Can Pat McCrory win the governorship from the legislature?

Published May 16, 2014

by Jim Jenkins, News and Obsever, May 15, 2014.

In his first run for governor in 2008, Pat McCrory enjoyed the “breath of fresh air” advantage over Democratic Lt. Gov. Beverly Perdue. Everywhere he went, it seemed, the Charlotte mayor came across as an affable, moderate Republican touting a record as a big-city mayor who wasn’t afraid to step out front and face critics when the public interest was in play.

When he met with the editorial crew here at The News & Observer, he was glib and pleasant and candid. We need a new way in Raleigh, he said. The old political insider stuff needs to change. He got The N&O endorsement, after a long history of the paper’s support for Democrats. But Perdue was strengthened by the election of President Obama and U.S. Sen. Kay Hagan and McCrory went home to Charlotte to commence a four-year campaign for redemption.

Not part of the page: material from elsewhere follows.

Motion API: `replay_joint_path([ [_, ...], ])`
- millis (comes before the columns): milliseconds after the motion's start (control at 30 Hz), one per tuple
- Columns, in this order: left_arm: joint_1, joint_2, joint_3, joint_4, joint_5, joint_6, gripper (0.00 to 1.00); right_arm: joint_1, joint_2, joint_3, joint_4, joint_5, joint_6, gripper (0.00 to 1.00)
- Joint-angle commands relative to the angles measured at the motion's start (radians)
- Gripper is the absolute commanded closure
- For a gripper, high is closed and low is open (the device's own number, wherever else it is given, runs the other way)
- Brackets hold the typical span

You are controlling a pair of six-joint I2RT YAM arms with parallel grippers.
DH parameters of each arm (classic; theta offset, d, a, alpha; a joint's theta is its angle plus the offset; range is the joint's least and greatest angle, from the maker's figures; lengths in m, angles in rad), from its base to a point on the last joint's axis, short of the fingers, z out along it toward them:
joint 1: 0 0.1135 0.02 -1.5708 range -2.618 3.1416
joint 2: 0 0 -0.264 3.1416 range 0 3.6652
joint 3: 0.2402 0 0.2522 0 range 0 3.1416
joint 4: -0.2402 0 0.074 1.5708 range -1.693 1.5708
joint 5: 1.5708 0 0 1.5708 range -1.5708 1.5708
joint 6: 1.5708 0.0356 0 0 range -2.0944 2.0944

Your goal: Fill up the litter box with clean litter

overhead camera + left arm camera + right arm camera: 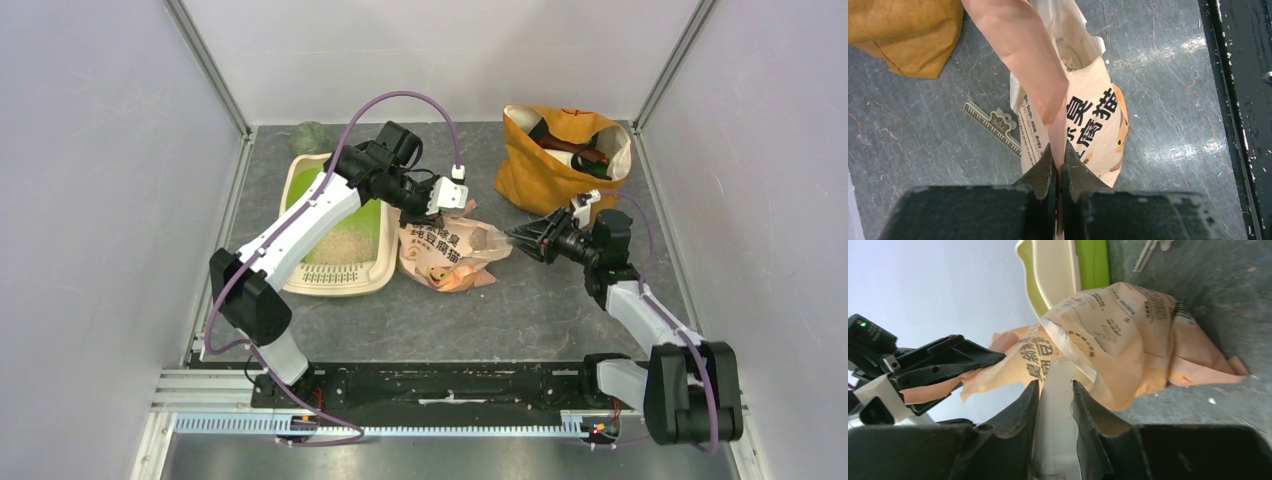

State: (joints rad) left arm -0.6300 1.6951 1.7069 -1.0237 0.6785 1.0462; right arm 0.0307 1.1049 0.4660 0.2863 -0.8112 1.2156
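Note:
The cream litter box [300,180] with its green inside stands at the left of the top view. Pale clean litter [345,243] lies in its near half. Right beside it sits a peach-orange printed bag [445,258]. My left gripper [425,208] is shut on the bag's raised top edge [1045,85], its fingertips [1059,150] pinching the film. My right gripper [520,238] comes in from the right. It is shut on a pale cream handle [1057,405] that reaches into the bag's mouth [1063,340]. The bag hides the handle's far end.
A mustard-yellow fabric bag [560,155] with items inside stands at the back right. A dark green round thing [312,137] lies behind the litter box. A ruler-marked clip [995,125] lies on the grey table next to the peach bag. White walls enclose three sides.

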Motion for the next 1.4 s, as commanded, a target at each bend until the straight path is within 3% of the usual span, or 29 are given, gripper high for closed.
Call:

Four years later, of course, McCrory won against Walter Dalton, lieutenant governor, after Perdue, who’d been stymied by a Republican-run General Assembly and was taking a beating from the GOP and from some in her own party, opted out.

His election meant that Republicans were running the legislature and the governor’s office for the first time in more than 100 years.

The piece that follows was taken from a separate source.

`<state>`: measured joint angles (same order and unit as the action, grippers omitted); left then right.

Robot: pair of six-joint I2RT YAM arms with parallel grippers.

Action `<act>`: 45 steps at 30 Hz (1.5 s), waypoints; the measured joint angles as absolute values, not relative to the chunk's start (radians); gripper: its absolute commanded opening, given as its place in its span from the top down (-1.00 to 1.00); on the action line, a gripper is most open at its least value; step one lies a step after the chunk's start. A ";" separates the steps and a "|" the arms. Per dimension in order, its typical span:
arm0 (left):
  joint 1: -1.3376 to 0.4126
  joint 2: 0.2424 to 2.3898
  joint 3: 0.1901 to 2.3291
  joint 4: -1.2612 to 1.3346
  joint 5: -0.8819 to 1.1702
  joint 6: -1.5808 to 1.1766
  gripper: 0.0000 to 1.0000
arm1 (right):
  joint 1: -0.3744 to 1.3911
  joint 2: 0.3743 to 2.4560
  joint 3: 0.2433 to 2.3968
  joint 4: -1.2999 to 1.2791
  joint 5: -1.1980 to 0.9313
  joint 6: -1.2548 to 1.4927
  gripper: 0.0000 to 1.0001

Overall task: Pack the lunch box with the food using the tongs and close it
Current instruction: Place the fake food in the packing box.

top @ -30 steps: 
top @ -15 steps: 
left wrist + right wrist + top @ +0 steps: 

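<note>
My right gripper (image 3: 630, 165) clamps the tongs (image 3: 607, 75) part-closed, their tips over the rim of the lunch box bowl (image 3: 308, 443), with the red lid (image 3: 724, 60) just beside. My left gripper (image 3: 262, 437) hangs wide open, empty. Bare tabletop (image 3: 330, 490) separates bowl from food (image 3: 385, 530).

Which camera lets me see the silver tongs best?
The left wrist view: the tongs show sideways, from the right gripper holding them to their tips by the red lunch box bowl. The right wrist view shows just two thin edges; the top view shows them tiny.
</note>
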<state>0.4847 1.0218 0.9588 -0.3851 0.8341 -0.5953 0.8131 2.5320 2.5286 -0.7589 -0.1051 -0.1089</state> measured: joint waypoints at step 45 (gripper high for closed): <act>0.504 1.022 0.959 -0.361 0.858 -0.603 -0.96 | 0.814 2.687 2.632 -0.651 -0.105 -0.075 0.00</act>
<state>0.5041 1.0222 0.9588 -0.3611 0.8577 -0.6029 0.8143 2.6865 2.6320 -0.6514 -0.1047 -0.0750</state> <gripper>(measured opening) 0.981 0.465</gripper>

It sounded like a harmonious set-up. But McCrory’s first 16 months in office have been troublesome. Legislators don’t seem to be very interested in his opinion; even a bill to regulate puppy mills favored by the governor and his wife was rejected by lawmakers. He vowed during his campaign not to support further restrictive laws on abortion, and then signed such a law.

Now, McCrory’s running again -- for respect. In comments published in The N&O Monday, the governor vows to take more of a leadership role. He has appeared at times to have been forced to walk three steps behind the legislature and on those occasions he’s tried to lead, has been told to get back in line. At least, it has seemed that way.

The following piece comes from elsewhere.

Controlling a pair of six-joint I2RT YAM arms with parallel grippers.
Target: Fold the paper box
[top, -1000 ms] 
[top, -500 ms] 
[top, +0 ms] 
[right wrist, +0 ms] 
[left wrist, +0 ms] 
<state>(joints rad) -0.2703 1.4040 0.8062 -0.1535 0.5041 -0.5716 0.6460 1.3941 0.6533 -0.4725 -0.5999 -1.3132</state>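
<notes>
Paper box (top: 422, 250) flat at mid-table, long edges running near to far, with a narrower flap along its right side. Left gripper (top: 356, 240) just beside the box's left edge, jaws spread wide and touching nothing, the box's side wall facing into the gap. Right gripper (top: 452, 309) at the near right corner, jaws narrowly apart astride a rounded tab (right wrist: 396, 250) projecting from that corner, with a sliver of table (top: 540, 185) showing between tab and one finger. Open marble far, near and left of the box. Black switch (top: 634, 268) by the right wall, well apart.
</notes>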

The governor has a chance to grab the reins, or at least to drive his own rig, but he’s going to have to act quickly and at the risk of alienating some legislators. But the governor’s office is a bully pulpit if ever there was one, and the state’s best governors starting about the last half of the 20th century were those not afraid to step out front and even risk offending the powers-that-be on Jones Street.

McCrory may be at a crossroads here. If he can step to the pulpit forcefully, he can make himself a man not to be ignored, because by the nature of his office he can command forums that state lawmakers, elected from districts and with relatively low name recognition outside of Raleigh, cannot.

Some legislators of his own party have openly criticized the fact that McCrory has announced initiatives without consulting them. His just had a big rollout of a new teacher pay plan, but neither House Speaker Thom Tillis nor Phil Berger, leader of the GOP-run Senate, was there. Some Republican lawmakers even resisted the governor’s plan to handle the coal ash crisis. One senator of his own party even criticized McCroy a while back and referred to him as “Pat,” a sign of disrespect whether intended or not.

If McCrory now can go bold, maybe even bucking the legislature on some issues, he will get the GOP legislature’s attention. And what, really, has he got to lose?

He should study some of his predecessors: Luther Hodges of the mid-1950s, a businessman who helped create Research Triangle Park and promote racial harmony at a time when it would have been easier to hold to the status quo; Terry Sanford, who followed Hodges and pushed public education and other progressive ideas ahead of his time; Jim Holshouser, a smart Republican legislator who came out of obscurity to be the first Republican governor of the 20th century in 1973 and remained moderate; Jim Hunt, the only four-termer, who had legislators come to the governor’s mansion regularly and quickened the legislative pulse instead of just keeping his hand on it; Jim Martin, a gentleman, who pulled a moderate Republican agenda up the hill with a Democratic legislature for two terms.

McCrory has convinced himself his adminstration has accomplished much in 16 months. In fact, he’s had some chaos in the departments of Health and Human Services and Environment and Natural Resources, high turnover and a poor message coming out of his office. He has seemed disengaged from issues and ignored by legislators.

If he moves away from some of the extremes of the General Assembly, takes his case to the people and shows lawmakers he is not afraid to stand alone, they’ll still criticize him. But they won’t call him “Pat.”